Não concordo que esse tipo de suma se reduza à trilogia. Temos mais desse insight, bem caro à tradição inglesa, exemplos mais numerosos do que permite nosso sentimento de inferioridade e autocomiseração. Seus autores conhecem e dominam a língua. Escrevem com clareza e correção. Alguns, com toques de verdadeira literatura, da melhor, sem distinção entre prosa e verso. Todos, com inusual confiança no próprio taco. Como é que esses intelectuais, com idades que mal haviam passado dos 20 anos ou entrado nos 30, possuíam um conhecimento tão íntimo deste Brasil barroco e racional, arcaico e moderno, jovem e velho?
Não era porque o tinham palmilhado território por território. Mas porque o haviam encontrado nas transversais das grandes abstrações humanas, naquele tipo de teoria que, refinada, chega a arquétipos e tipos ideais, modelos e teleologia, abrangente e localista, universal e específica. Todos eram cultos, argutos, inventivos. Raymundo Faoro exumou o patronato brasileiro modelando-o por Max Weber e seu conceito de patrimonialismo, mais heurístico do que a teoria de classes (com seu inelutável conflito) do outro alemão, mais otimista, Karl Marx. Marx reconstituiu a anatomia e a genealogia do capitalismo no olho do furacão, em confortável poltrona do Museu Britânico (que ainda está lá, seduzindo os crentes da osmose, ainda que à dérnière). Weber vinha da Prússia, dos junkers. Estava mais perto de nós, que somos periferia e não centro, no sertão da dominância.
Desmemoriados e tolos
Veja foi o cúmulo do maltrato a esse grande brasileiro, que estava na hora certa, com a linguagem certa e a biografia certa quando o general Ernesto Geisel, imaginando-se algo entre Bismarck e Ludendorff (mais afim com Hindenburg, porém), andou à cata de interlocutor, quando formava seu governo, no Rio de Janeiro, para seu projeto da distensão lenta, gradual e segura. Encontrou, do outro lado do Largo da Misericórdia, um homem que não abria mão da anistia ampla, total e irrestrita, mas respeitava quem tivesse uma visão de mundo na cabeça para dialogar (e, se fosse o caso, negociar).

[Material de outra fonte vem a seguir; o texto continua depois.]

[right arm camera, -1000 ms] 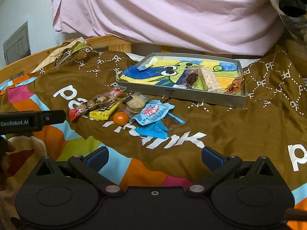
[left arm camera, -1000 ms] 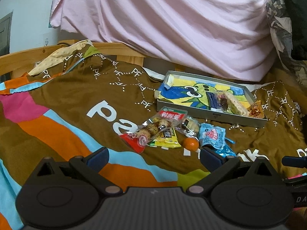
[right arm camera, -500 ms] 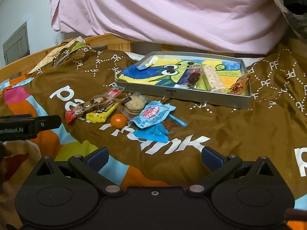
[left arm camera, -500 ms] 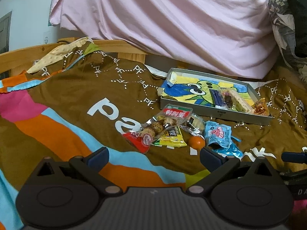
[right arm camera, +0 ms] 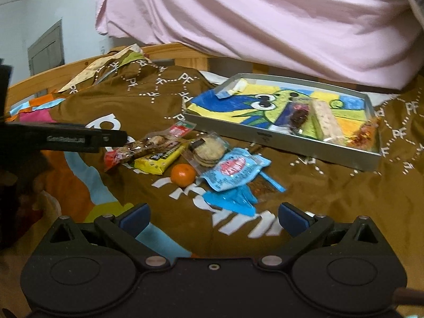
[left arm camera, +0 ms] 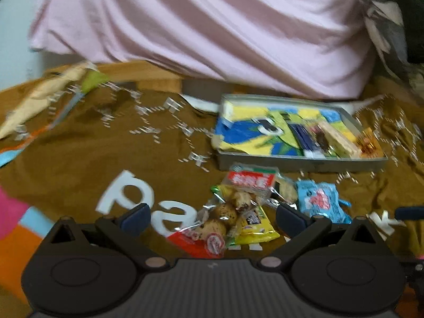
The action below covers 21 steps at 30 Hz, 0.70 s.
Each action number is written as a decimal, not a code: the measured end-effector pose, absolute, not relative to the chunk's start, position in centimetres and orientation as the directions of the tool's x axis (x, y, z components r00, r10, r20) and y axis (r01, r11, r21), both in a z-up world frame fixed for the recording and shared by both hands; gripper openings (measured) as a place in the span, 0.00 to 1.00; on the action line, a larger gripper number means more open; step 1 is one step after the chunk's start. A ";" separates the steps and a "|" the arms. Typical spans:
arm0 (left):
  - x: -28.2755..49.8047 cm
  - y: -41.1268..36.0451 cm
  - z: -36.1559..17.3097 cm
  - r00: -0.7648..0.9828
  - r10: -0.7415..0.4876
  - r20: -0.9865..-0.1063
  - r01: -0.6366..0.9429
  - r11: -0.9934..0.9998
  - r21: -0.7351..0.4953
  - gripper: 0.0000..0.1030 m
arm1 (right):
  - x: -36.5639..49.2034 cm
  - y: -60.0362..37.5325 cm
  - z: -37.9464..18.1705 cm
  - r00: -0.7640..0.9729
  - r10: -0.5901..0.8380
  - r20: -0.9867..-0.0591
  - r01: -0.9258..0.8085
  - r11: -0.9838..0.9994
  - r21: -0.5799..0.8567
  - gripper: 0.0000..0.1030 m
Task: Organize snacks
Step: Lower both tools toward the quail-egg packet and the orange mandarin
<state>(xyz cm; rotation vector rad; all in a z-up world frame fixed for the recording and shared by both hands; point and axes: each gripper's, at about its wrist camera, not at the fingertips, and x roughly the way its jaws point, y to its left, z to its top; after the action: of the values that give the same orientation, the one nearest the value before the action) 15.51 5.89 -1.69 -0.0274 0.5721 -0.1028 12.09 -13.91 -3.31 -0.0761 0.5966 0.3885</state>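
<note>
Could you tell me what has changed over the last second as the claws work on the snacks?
Both claws have moved forward toward the loose snacks: the left claw now frames the red cookie packet, the right claw nears the blue packets. Both remain open and empty. The snacks and tray lie as before.

Tray matt grey metal; snack wrappers glossy plastic (crinkled); brown blanket soft cloth; bedframe wood.

White "PF" monograms repeat across the brown bedspread, which also carries large white letters, only partly readable. The print on the snack wrappers and on the left gripper's side label is too blurred to read.
</note>
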 end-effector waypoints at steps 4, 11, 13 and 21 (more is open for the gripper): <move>17.5 7.9 -2.5 0.790 -0.229 -0.569 0.139 0.970 -0.199 1.00 | 13.1 -13.3 -3.2 0.737 0.377 -0.560 -0.447 0.895 0.014 0.99; 19.1 9.5 -3.6 0.739 -0.342 -0.580 0.180 0.930 -0.319 1.00 | 15.9 -11.7 -3.4 0.685 0.409 -0.603 -0.513 0.858 -0.001 0.93; 19.3 9.5 -3.7 0.731 -0.365 -0.576 0.210 0.924 -0.319 0.99 | 16.6 -11.0 -3.5 0.674 0.416 -0.611 -0.534 0.846 -0.013 0.86; 19.3 9.7 -4.5 0.715 -0.415 -0.563 0.270 0.906 -0.326 0.89 | 19.2 -9.1 -4.3 0.678 0.404 -0.614 -0.549 0.834 -0.057 0.71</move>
<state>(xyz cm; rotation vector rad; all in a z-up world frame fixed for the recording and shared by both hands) 19.33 9.66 -4.46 -0.2274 0.6756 -0.3829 19.18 -9.12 -4.32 -0.2460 0.6259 0.5412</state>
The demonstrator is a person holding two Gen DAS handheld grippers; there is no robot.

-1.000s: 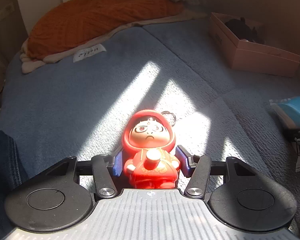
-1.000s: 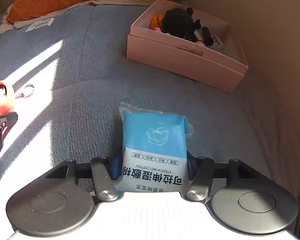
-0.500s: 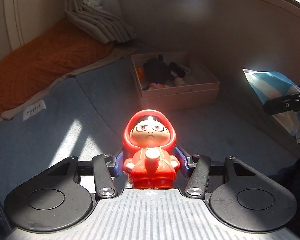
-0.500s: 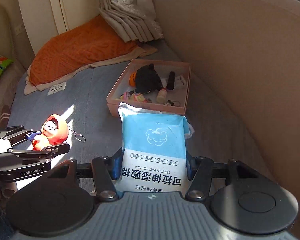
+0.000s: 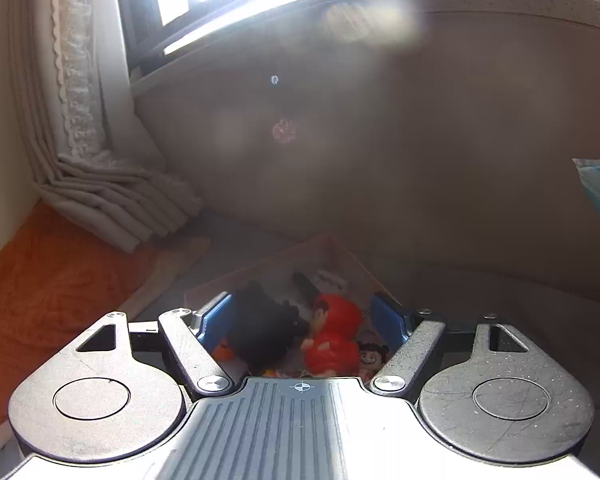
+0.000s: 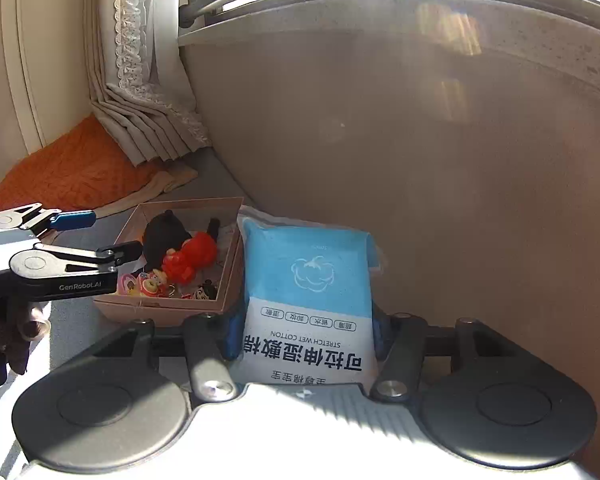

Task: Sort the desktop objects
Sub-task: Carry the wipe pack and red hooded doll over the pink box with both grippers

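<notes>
The red hooded figurine [image 5: 334, 336] lies in the pink box [image 5: 260, 268] beside a black plush toy [image 5: 260, 328]. Above the box my left gripper [image 5: 302, 312] has its jaws opening, and its blue pads touch nothing. The right wrist view shows the same figurine [image 6: 190, 254] on its side in the box [image 6: 160, 308], with the left gripper [image 6: 100, 236] spread wide at the box's left edge. My right gripper [image 6: 303, 332] is shut on a blue and white wet cotton pack [image 6: 308, 264], held upright just right of the box.
Several small keychains and trinkets [image 6: 152, 284] fill the box's front. A beige padded wall [image 6: 420, 160] stands close behind and to the right. An orange blanket [image 6: 72, 172] and folded curtain [image 6: 148, 120] lie at the back left. A hand [image 6: 20, 332] holds the left gripper.
Both grippers rose and swung toward the pink box. The left gripper's jaws spread and let go of the red figurine, which now lies in the box. The right keeps the pack.
</notes>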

Não sou e nunca fui um fã do projeto de Geisel ou do próprio general. Grandioso demais para ser de carne e osso, biografando-se antes de ter vivido, o general Geisel podia ser seduzido por satélites menores, porém sagazes, como Esmeraldo Barreto, Heitor Aquino, Shigeaki Ueki ou mesmo Golbery do Couto e Silva. Mas foi o único dos presidentes militares, depois de Castelo Branco, que não pensou apenas em si e nas suas extensões. Ou que pensou antes de fazer. Havia uma certa grandeza naqueles tempos difíceis, um tom de drama e tragédia que antecederia, como sempre nos alerta o bardo Shakespeare, a comédia que viria depois, ou a farsa que a sucederia, nos novos tempos (não tão novos assim).
Por falar em teatro: era instrutivo acompanhar as palavras, os gestos, os movimentos e os silêncios dos personagens que naquele momento desafiavam a linha-dura militar e os radicais de esquerda na montagem de uma saída menos traumática para o fim-do-túnel a que os condottieri castrenses nos levaram.
Todos entendiam de símbolos. Falavam tanto pelo que diziam quanto pelo que silenciavam. Quem partilhasse suas referências saberia para onde estavam indo e o que conduziam. Seguraram o andor que carregava um santo de barro puro, em meio aos sacolejos. Fizeram o que a história deles esperava. Não é sua culpa se, quando se vão, os que ficam são tão desmemoriados e tolos quanto os editores desta requintada vacuidade multicolorida a que a querida Veja de outros tempos se reduziu.